Advance tax payments in September are showing first signs of buoyancy in direct tax collection in 2001-02. Corporate tax collection in September this year appears all set to wipe out the 50 per cent deficiency built up till the end of August as compared to April-August collection in 2000-01.
Both corporate and personal income tax payers submit 30 per cent of their total tax liability for the year as advance tax installments (first in case of income tax and second in case of corporate tax) by September 15.

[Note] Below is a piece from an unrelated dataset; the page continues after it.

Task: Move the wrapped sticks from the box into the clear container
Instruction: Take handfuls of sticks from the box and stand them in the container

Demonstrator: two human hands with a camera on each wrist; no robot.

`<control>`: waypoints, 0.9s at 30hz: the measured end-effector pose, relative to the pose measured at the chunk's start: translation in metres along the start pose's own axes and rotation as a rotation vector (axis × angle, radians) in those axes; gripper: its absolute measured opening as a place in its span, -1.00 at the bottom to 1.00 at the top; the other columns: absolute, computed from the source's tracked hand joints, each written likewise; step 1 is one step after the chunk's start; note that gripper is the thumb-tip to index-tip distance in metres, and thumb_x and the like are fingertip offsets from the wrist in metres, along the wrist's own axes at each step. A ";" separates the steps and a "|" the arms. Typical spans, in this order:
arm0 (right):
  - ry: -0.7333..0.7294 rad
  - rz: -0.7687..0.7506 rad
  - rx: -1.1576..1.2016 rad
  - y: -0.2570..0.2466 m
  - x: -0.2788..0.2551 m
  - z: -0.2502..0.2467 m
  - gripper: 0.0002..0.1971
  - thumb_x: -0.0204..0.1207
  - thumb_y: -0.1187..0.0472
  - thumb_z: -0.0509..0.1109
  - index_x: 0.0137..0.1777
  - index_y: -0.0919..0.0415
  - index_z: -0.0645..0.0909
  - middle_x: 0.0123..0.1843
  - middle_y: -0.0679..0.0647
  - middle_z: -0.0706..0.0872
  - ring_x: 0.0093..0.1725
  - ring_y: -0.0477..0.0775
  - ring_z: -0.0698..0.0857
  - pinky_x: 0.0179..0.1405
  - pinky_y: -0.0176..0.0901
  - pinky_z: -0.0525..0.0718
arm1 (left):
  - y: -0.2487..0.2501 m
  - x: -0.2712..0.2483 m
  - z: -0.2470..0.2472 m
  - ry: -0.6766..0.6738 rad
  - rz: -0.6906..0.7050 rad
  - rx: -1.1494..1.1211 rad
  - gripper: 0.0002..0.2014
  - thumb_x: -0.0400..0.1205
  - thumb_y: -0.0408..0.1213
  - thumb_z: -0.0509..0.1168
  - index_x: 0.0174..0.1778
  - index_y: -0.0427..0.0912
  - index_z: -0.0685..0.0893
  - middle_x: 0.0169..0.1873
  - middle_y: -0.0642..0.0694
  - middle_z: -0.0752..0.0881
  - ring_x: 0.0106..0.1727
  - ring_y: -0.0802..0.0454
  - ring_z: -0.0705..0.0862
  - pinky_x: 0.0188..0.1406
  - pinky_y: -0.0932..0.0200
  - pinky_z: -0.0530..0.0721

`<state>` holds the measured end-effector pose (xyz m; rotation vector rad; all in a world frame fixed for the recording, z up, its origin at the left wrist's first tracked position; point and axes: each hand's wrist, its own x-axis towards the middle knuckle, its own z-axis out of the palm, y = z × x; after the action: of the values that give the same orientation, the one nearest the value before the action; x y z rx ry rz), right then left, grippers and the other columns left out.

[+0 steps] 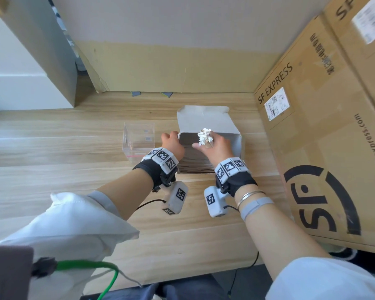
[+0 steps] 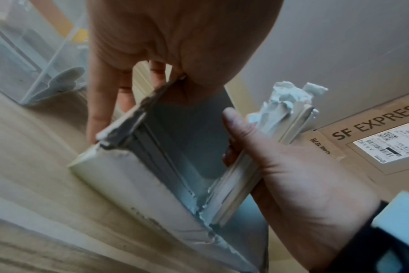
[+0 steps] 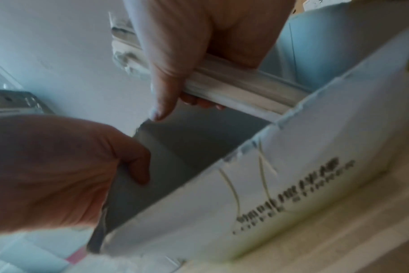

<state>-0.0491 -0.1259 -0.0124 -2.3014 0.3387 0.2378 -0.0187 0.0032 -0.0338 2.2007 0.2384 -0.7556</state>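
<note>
An open white box (image 1: 236, 142) stands on the wooden table. My left hand (image 1: 171, 138) grips its left wall, thumb inside and fingers outside (image 2: 98, 118). My right hand (image 1: 207, 145) holds a bundle of white paper-wrapped sticks (image 1: 205, 136) upright over the box mouth, crumpled wrapper ends up. In the left wrist view the sticks (image 2: 285, 120) slant up out of the box (image 2: 119, 177). The right wrist view shows my right hand (image 3: 173, 81) curled round the sticks (image 3: 236, 88) above the box (image 3: 245, 184). The clear container (image 1: 139, 137) stands just left of the box, with no sticks visible in it.
Big SF Express cartons (image 1: 323, 137) wall off the right side close to the box. A cardboard sheet (image 1: 171, 68) leans against the back wall, and a white cabinet (image 1: 20, 83) stands at the far left. Bare wooden tabletop (image 1: 63, 169) lies to the left and front.
</note>
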 end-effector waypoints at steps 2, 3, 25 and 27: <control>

Finance ministry sources said that corporate tax realisation in the first 17 days of September this year stood at Rs 6,200 crore, up 77 per cent compared to Rs 3,504 crore collected in the corresponding period in the previous year. Corporate tax mop-up during the period April-August 2001, was Rs 2,688 crore only as against Rs 5,400 crore collected in the same period last year.

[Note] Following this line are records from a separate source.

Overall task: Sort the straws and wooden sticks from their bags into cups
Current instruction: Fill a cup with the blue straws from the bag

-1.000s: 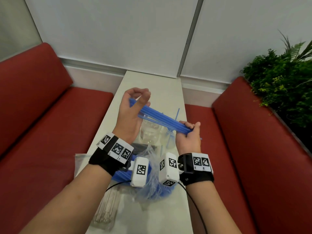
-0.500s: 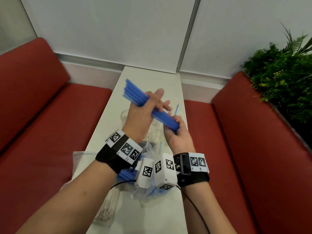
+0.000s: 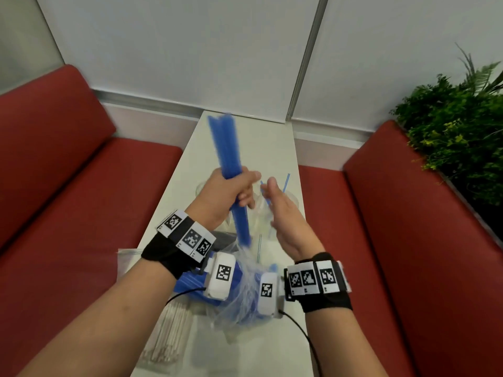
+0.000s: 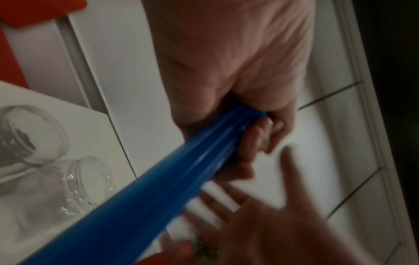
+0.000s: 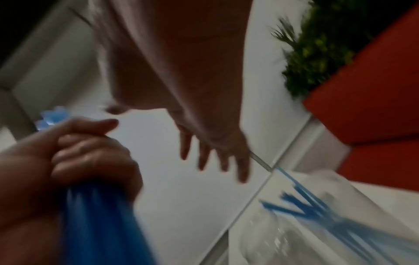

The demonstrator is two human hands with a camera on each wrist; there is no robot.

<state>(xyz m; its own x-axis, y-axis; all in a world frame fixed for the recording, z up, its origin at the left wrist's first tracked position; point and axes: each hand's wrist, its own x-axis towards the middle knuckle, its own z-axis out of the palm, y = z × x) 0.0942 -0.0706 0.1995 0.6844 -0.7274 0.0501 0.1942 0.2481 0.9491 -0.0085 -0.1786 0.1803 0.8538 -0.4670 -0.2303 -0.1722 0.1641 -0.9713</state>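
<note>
Straws (image 3: 227, 164), thick and blue, stand nearly upright as a bundle in your left hand (image 3: 226, 195), whose grip is wrapped firmly around their middle. Your right hand (image 3: 285, 213) sits just beside the bundle without touching it, its grip released, fingers (image 5: 223, 157) straight and spread. Both hands hover above a narrow white tabletop (image 3: 275, 148) set between two red benches (image 3: 81, 186). Two clear cups stand behind your hands: one cup (image 3: 202, 187) is mostly hidden by your left hand, and the other cup (image 3: 292, 200) holds a few thin blue straws (image 3: 285, 182). Closer to you lies a crumpled clear bag (image 3: 245, 292) with more blue straws inside. At the near left edge, a second clear bag (image 3: 168, 338) holds pale wooden sticks. A leafy green plant (image 3: 451, 142) fills the far right.
</note>
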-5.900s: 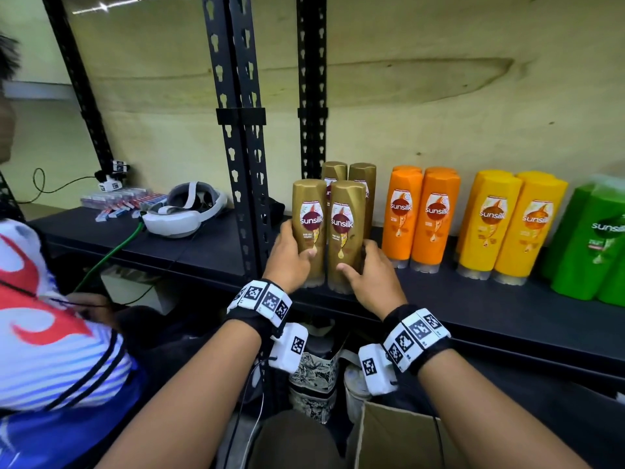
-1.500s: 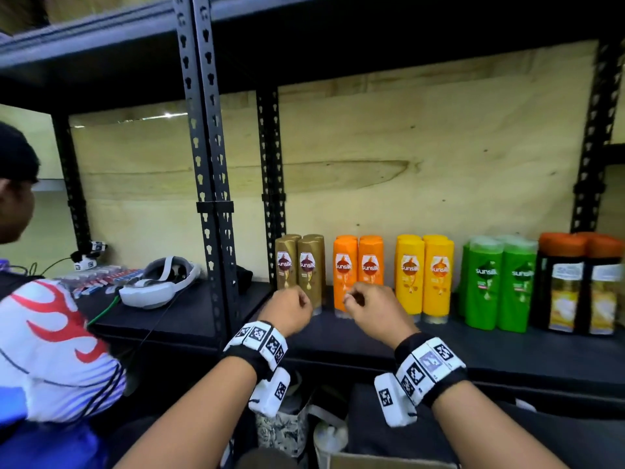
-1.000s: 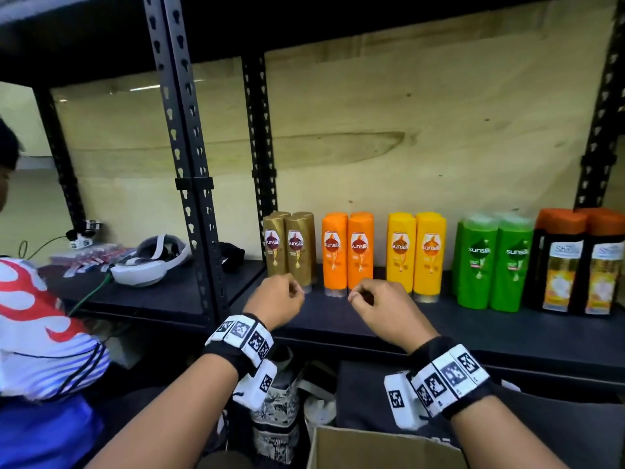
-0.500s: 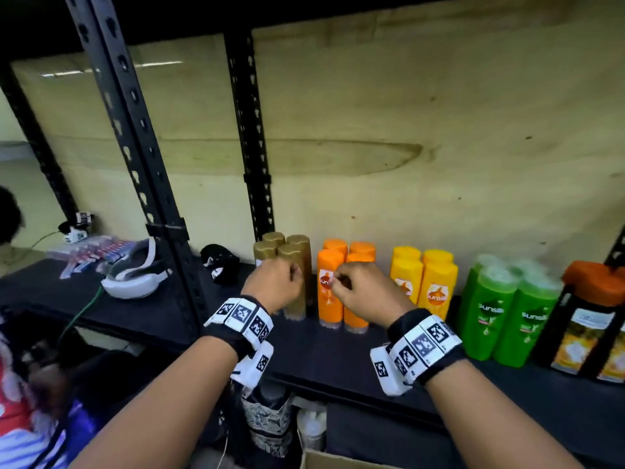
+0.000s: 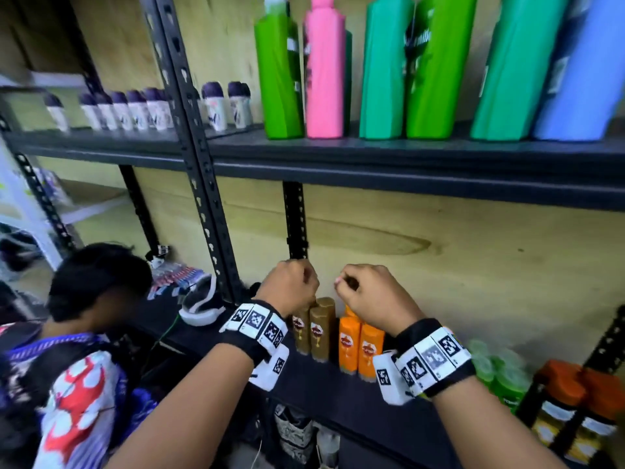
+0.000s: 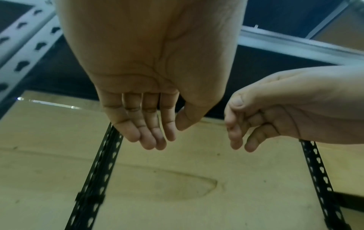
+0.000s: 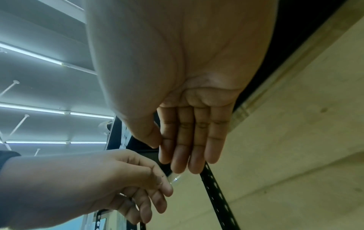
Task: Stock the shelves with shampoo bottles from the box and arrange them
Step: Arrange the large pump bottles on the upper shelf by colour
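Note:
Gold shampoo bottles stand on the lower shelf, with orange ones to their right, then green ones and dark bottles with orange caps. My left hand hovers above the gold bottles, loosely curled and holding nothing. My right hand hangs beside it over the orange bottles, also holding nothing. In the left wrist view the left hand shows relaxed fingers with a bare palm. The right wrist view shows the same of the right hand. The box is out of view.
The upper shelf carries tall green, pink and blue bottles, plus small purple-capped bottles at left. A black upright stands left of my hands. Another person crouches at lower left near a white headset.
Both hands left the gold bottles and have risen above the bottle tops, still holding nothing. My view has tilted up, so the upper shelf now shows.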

The cumulative collection of corporate tax up to September 17 this year at Rs 8,900 crore is almost similar to last year's collection.
Sources said that personal income tax mop-up, too, was over Rs 100 crore more than the last year for the April-September 17 period. They, however, added that the real picture of direct tax collection in the first half of this fiscal would emerge once the final figures for September are available.
Revenue secretary S Narayan told Businesss Standard that direct tax collections showed a definite buoyancy. The gross collections including huge refunds issued this year as compared to last year reflected a distinct buoyancy in direct tax collection, he added.
Gross direct tax collection during the period April-August this year stood at Rs 23,270 crore as compared to Rs 21,517 crore collected in the same period last year. Refunds during the period in 2001 increased to Rs 10,947 crore as against Rs 6,412 crore issued in the same period last year.
Narayan said that CBDT was now adopting a systematic approach to enhance tax collection. He added that the board had asked the registrar of companies to send the list of companies so that those companies not filing their returns could be tracked.
Similarly, CBDT was comparing the telephone directories with the list of income tax assessees to find out those who should file their returns but were not doing so, he said. The CBDT is also planning to track those who have stopped filing their returns, said Narayan. Focussed scrutiny would also be done to ensure better compliance, he added.